Un avion-cargo non habité de 7,5 tonnes équipé du premier moteur turbopropulseur à hydrogène de classe mégawatt au monde a effectué son vol inaugural samedi à Zhuzhou, en Chine. Ce test de 16 minutes démontre les avancées technologiques chinoises dans la propulsion aéronautique décarbonée, positionnant le pays dans la course mondiale vers l’aviation zéro émission.
Le vol inaugural de l’avion-cargo AEP100 à Zhuzhou, dans la province du Hunan affirme la stratégie de la Chine dans un domaine technologique où les puissances occidentales investissent massivement. Avec ce test de 16 minutes, Pékin entend démontrer sa capacité à développer une chaîne technologique complète pour les moteurs d’aviation à hydrogène, depuis les composants clés jusqu’à l’intégration système.
Une technologie de classe mégawatt
Le moteur AEP100 développé par l’Aero Engine Corporation of China (AECC) appartient à la catégorie des turbopropulseurs de classe mégawatt, une puissance significative pour l’aviation commerciale. Pendant le vol d’essai, l’appareil de 7,5 tonnes a parcouru 36 kilomètres à 220 km/h et 300 mètres d’altitude, validant les performances du système dans des conditions réelles. Cette réussite technique intervient peu après les essais au sol réussis d’une variante à hydrogène liquide du même moteur, une version offrant une densité énergétique supérieure à l’hydrogène gazeux.
Au Royaume-Uni, l’alliance Hydrogen in Aviation rassemble easyJet, Rolls-Royce et Airbus autour d’une feuille de route ambitieuse. En Californie, ZeroAvia organise régulièrement des sommets sur l’aviation à hydrogène, témoignant de l’activité du secteur. Les investissements gouvernementaux et privés affluent vers cette technologie considérée comme essentielle pour décarboner le transport aérien.
Les défis de la commercialisation
Malgré l’enthousiasme suscité par ce vol inaugural, la route vers une aviation commerciale à hydrogène viable reste semée d’obstacles.

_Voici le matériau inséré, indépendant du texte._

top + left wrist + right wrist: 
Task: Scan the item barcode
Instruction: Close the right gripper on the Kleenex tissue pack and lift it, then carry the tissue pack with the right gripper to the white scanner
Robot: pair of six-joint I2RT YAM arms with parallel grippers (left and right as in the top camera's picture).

La technologie demeure largement expérimentale, et le passage d’un test de 16 minutes à des opérations commerciales régulières nécessitera des années de développement. Les questions d’autonomie, de sécurité, de coût et d’infrastructure de ravitaillement constituent autant de défis techniques et économiques à surmonter.
La densité énergétique de l’hydrogène impose des compromis sur la charge utile ou l’autonomie des appareils. Le stockage cryogénique à -253°C nécessite des réservoirs complexes et lourds, tandis que la production d’hydrogène vert à grande échelle représente un défi industriel majeur.
Perspectives et implications
Le vol de Zhuzhou accélère le calendrier de développement de l’aviation à hydrogène, mais ne garantit pas la suprématie technologique chinoise dans ce domaine. Les acteurs occidentaux disposent d’avantages en matière d’expérience aéronautique, de certification et d’écosystème industriel. Cependant, la capacité de la Chine à mobiliser des ressources importantes sur des projets stratégiques pourrait lui permettre de combler rapidement son retard.
La prochaine étape consistera à augmenter la puissance des moteurs, à améliorer l’efficacité des systèmes et à valider la technologie sur des vols plus longs et avec des charges utiles plus importantes. La collaboration internationale pourrait s’avérer nécessaire pour surmonter les obstacles communs à tous les acteurs du secteur.
L’aviation à hydrogène représente une transformation profonde de l’industrie aéronautique, avec des implications sur la conception des avions, les infrastructures aéroportuaires et les chaînes d’approvisionnement énergétique.